Hace unas semanas me encontré con un meme en redes sociales que me hizo reír. Básicamente, mostraba a una figura —los 50 años— persiguiendo a los nacidos en 1976, recordándoles que muy pronto cumplirían medio siglo de vida. Mi risa no fue inocente. Fue una reacción de reconocimiento. Durante años, los 50 fueron una cifra abstracta. Hoy tienen nombre y apellido. Y yo estoy entre aquellos a quienes el meme señalaba.
Sin nostalgia, hice un paneo por lo vivido: logros profesionales, viajes, familia, la experiencia de haber residido en otros países. También aparecieron las pérdidas, la muerte, los momentos que marcan. Y entonces pensé: ha sido muchísimo. Si los 50 llegan —porque llegar a ellos también es un privilegio—, los recibiré con una cierta plenitud, la de quien ha sido feliz, ha sabido agradecer y aún quiere seguir adelante, acumulando experiencias y construyendo recuerdos.
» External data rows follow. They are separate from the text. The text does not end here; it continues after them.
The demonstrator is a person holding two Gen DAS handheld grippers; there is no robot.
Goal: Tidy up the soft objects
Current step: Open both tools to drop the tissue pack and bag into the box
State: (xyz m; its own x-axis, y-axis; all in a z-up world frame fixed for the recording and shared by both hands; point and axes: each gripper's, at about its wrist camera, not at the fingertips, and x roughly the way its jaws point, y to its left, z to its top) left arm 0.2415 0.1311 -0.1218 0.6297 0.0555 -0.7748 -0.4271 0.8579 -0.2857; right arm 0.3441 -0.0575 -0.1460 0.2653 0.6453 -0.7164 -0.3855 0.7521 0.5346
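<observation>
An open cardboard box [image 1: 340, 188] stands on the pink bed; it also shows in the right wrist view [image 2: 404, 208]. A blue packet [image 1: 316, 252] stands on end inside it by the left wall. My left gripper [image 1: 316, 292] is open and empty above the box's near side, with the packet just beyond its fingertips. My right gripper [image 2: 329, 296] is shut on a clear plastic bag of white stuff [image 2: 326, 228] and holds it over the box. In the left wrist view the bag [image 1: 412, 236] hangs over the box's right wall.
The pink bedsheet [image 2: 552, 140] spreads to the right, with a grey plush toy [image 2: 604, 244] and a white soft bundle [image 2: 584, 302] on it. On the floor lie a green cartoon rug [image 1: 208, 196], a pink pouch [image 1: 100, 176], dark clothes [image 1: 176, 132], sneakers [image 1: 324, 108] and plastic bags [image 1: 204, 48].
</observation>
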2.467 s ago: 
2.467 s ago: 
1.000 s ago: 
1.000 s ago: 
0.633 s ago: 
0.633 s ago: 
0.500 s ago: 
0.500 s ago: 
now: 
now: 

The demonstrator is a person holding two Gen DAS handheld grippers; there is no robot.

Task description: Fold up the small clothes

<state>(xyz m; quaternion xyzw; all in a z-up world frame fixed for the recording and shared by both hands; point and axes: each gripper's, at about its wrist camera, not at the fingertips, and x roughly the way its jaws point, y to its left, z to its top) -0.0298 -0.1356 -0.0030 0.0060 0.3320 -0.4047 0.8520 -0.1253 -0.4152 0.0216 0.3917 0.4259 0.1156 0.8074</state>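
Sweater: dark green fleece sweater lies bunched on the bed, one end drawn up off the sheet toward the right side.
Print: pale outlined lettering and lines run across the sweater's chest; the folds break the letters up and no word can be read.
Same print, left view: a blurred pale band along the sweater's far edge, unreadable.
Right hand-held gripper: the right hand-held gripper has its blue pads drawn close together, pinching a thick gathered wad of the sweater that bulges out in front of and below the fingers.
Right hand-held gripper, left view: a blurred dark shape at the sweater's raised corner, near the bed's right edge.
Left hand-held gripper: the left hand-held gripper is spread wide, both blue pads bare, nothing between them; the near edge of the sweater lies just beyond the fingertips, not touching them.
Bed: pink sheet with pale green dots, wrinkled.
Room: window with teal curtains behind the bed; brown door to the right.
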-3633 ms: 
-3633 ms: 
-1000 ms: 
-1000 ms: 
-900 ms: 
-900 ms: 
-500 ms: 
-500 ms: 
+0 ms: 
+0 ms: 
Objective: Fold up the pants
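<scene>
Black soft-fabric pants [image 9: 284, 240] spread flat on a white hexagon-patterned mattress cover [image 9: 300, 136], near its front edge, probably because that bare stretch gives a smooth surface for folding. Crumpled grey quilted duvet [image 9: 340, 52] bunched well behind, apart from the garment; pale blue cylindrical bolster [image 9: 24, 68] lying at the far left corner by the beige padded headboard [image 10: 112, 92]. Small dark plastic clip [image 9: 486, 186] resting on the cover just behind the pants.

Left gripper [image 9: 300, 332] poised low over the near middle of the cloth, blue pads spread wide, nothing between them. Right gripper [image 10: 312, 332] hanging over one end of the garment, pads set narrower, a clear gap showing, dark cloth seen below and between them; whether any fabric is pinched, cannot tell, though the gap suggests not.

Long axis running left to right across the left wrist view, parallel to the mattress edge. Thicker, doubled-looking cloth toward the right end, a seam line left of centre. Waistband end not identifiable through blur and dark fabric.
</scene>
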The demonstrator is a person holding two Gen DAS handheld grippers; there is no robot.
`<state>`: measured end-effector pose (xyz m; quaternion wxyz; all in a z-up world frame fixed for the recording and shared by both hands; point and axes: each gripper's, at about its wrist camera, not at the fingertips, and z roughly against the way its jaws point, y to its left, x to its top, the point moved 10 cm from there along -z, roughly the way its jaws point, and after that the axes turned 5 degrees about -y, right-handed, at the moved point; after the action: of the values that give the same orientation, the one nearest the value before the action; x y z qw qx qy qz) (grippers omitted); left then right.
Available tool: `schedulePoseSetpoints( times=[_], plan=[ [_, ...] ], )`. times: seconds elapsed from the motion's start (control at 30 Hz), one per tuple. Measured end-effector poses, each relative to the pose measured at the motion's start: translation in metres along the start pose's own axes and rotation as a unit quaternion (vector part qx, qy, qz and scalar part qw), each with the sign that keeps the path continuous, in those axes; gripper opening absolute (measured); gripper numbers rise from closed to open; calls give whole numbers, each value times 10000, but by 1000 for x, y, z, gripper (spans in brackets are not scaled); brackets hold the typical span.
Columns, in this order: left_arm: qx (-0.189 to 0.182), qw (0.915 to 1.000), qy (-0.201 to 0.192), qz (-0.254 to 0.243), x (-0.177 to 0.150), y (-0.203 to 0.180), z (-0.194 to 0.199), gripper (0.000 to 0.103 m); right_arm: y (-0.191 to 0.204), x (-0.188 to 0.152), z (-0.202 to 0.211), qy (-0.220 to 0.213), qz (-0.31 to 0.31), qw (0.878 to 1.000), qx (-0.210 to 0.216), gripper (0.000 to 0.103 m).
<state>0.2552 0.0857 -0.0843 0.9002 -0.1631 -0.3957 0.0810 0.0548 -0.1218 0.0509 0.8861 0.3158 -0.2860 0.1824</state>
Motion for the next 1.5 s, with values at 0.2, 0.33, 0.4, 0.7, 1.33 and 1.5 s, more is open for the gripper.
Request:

Y sí, los 50 están muy cerca. En mi caso, llegan en mayo. Ya casi me alcanzan, pero no hace falta correr, como en el meme. Tal vez se trata, más bien, de detenerse y abrir los brazos. Seguir soñando, ayudar, amar. Entender que un número no transforma la vida de un día para otro, aunque sí puede cambiar la forma en que la miramos. Quizá se camina con más conciencia, con un sentido distinto del tiempo.
En lo personal, me he propuesto algo simple: seguir saliendo al mundo. Conocer parques nacionales en distintos países, dejarme atravesar por la energía de la naturaleza, rodearme de la gente que amo. En esta etapa, agradecer se vuelve una forma de equilibrio: a Dios, por la posibilidad de seguir compartiendo con mi madre Ana; a mis amigos, mi pareja, mis hermanos. También aprender a soltar lo que no suma. No como una consigna, sino como una práctica. Porque, al final, no se trata de la edad que tenemos, sino de cómo decidimos habitarla.
Hay algo curioso en todo esto: durante mucho tiempo pensamos la edad como una línea recta, casi como una meta que se alcanza. Pero tal vez no sea así. Tal vez cumplir los 50 años no es llegar a un lugar, sino aprender a estar de otra manera en el tiempo. Valorarlo más. Con menos prisa, con menos ruido, con una mirada más afinada y empática para distinguir lo importante de lo accesorio. Si eso es lo que traen consigo los 50, entonces no hay nada que temer. Llegaron. Y no para explicarlos, sino para vivirlos.